タッチプローブの測定原理は,プローブのスタイラス球が測定対象に接触したときに,ロボットの関節の回転角度から,ロボットの順運動学モデルを使って,スタイラス球の3次元位置を測定します.つまり,タッチプローブ自体は単なる接触センサに過ぎず,測定の精度は,ロボットの位置決め精度が決めます.産業用ロボットの絶対的な位置決め誤差は,数100 um〜数mmであることが多く,これがそのままロボットによるプローブ測定の誤差になります.これでは実用的な測定は難しく,ロボットによるプローブ測定を実際に製造現場で行った例は,産業界ではもちろん,研究例もほとんどありません.

我々は,産業用ロボットの絶対的な位置決め精度を,可動領域全体で大きく改善するための研究を進めてきました.この成果を基礎として,ロボットによるプローブ測定の精度を,可動領域全体で保証することが,本研究の目的です.

最初に,問題を単純化するために,スカラ型のロボットにタッチプローブを取り付け,2次元のプローブ測定の精度を改善する方法を研究しました(図1).我々が提案した,2つの回転軸の角度位置決め誤差を含む幾何学モデル(「オープンループトラッカの考え方を使ったスカラ型ロボットの空間精度測定」)を使うことで,可動領域全体で,プローブ測定の誤差を数分の1に低減できることを示しました.

現在は,6軸ロボットのタッチプローブ測定に取り組んでいます(図2, 3).「6自由度ロボットの新しい幾何学モデル」で構築した我々の幾何学モデルを使うことで,測定対象に接触したときのスタイラス球の3次元位置を,より正確に測定することができます.これによって,可動領域内のどこであっても,目標のプローブ測定の精度を保証することが,研究の目標です.

この研究の一部は,レニショー株式会社との共同研究で実施しました.
(河野 寛大,茨木,2022年3月)(正峯 敬介,茨木,2023年12月)

>> Publications: JE26, JE22, CJ47, CE22, CJ38, CJ30, CJ11, CE11

 
 

図1: スカラ型ロボット(三菱電機 RH-3FRH)に,タッチプローブ(メトロール K3E)を搭載し,リングゲージの測定を行っています.

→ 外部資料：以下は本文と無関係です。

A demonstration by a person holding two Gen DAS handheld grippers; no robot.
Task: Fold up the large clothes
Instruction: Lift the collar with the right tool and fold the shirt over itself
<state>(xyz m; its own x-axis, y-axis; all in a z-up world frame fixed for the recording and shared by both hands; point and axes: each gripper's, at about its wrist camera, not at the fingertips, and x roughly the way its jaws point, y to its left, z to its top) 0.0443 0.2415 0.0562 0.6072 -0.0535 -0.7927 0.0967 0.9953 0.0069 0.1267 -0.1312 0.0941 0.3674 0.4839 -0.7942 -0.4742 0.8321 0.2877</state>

図2: 6軸ロボット(KUKA KR30HA)に,工作機械用の高精度タッチプローブ (Renishaw RMP600) を取り付け,石製の基準バーの真直度を測定し,プローブ測定の精度を調べている実験です.

図3: ロボットによるプローブ測定の誤差は,場所やロボットの姿勢によって大きく異なります.我々の目標は,可動領域内のどこであっても,目標の測定精度を保証することです.